And it’s not like you have to ignore ongoing series, either. Even as many of TV’s best shows push the genre forward, they’re also steeped in the medium’s history. It’s just that the ones that wear their affection for past series most visibly don’t catch that many eyeballs. You don’t need another A.V. Club article telling you to watch Community, but if there’s one contemporary primetime show that celebrates the history of the medium, it’s Dan Harmon’s single-camera riff on band-of-outsiders ensemble comedies like Taxi and Cheers.

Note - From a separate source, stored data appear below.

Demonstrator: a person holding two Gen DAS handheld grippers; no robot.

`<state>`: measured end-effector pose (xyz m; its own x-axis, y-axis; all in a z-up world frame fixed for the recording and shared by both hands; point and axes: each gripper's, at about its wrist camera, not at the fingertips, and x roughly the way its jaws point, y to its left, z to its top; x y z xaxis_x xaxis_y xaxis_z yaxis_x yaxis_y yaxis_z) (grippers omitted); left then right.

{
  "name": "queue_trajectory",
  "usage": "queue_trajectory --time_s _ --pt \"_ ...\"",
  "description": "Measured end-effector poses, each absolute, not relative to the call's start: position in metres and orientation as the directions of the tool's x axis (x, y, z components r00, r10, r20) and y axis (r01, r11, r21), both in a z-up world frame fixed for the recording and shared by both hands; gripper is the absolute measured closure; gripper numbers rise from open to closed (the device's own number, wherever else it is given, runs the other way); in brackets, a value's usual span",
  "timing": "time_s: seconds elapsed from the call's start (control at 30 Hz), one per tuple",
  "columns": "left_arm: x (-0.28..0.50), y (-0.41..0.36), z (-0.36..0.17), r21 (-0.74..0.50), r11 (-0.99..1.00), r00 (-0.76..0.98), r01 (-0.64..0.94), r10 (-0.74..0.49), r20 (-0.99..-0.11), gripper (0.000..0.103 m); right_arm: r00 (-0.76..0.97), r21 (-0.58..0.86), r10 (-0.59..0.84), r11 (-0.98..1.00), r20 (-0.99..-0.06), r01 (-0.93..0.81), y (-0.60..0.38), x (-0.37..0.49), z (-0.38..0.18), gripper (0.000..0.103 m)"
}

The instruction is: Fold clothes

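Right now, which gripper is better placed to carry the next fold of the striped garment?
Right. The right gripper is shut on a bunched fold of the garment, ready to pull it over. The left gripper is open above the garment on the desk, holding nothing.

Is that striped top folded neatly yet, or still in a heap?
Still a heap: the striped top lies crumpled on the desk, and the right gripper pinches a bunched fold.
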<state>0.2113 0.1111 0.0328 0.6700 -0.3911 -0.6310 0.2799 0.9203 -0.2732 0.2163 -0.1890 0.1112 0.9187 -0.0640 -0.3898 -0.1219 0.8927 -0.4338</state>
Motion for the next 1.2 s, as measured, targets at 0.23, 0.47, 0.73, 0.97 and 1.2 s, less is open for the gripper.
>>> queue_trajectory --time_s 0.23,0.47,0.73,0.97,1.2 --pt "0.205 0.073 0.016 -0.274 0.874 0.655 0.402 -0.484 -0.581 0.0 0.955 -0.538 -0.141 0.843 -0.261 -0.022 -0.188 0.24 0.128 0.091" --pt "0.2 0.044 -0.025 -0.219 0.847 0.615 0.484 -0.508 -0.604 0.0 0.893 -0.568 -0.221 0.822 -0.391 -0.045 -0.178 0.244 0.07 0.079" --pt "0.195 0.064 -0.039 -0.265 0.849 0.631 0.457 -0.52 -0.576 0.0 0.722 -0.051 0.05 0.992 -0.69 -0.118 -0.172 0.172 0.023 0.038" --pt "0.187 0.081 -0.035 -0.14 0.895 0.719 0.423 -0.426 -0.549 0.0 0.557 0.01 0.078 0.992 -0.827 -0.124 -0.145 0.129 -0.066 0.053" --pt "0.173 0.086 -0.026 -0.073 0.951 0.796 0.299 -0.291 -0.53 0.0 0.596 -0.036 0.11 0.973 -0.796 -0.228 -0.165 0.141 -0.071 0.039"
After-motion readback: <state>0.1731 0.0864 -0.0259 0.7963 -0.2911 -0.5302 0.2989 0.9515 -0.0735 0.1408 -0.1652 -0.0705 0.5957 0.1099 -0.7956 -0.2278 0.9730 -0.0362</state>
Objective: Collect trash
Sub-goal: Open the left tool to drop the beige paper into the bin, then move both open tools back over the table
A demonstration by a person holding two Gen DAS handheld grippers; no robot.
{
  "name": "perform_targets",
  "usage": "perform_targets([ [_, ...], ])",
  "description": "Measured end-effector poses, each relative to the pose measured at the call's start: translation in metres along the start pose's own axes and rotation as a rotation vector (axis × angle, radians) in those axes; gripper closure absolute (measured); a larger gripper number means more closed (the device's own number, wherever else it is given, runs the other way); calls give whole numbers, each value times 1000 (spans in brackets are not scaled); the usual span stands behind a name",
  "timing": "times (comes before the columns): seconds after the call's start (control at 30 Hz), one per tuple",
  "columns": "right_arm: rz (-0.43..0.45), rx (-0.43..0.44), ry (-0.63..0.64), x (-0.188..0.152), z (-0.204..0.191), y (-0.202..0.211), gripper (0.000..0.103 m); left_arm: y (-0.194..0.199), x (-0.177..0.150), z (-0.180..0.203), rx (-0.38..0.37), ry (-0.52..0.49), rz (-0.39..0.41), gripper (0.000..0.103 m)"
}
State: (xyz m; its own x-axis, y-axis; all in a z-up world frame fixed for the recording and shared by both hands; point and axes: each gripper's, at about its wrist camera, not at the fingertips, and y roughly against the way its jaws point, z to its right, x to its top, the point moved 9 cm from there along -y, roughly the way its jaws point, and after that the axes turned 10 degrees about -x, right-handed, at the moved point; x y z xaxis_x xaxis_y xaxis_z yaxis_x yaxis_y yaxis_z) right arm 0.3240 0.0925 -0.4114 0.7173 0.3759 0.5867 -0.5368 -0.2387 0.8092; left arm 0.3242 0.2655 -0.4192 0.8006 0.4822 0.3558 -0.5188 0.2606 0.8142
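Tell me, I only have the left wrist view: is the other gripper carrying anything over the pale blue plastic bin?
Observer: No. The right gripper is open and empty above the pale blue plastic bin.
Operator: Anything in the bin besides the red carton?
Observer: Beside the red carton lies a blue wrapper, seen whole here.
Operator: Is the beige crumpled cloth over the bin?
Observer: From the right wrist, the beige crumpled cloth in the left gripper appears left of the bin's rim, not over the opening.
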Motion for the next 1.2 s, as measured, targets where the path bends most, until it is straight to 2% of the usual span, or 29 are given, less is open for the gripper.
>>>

If there’s another under-the-radar series pulling the same trick, it’s Fox’s Raising Hope, which is a little more shameless in its allusions to bygone series—but its love of TV is no less infectious. In some cases, it can be downright touching: The show kicked off its second season with a musical homage to the late Sherwood Schwartz, a television icon who indirectly shaped the series’ madcap, living-cartoon sensibility through his work on Gilligan’s Island and The Brady Bunch. The scene could easily lapse into an exercise in empty nostalgia, but doesn’t—instead, it keeps one foot in the past while fixing its eyes on the show’s future. It’s the bridging of two points on the television timeline—the type of bridge that ought to be built more frequently, by the people making and watching TV.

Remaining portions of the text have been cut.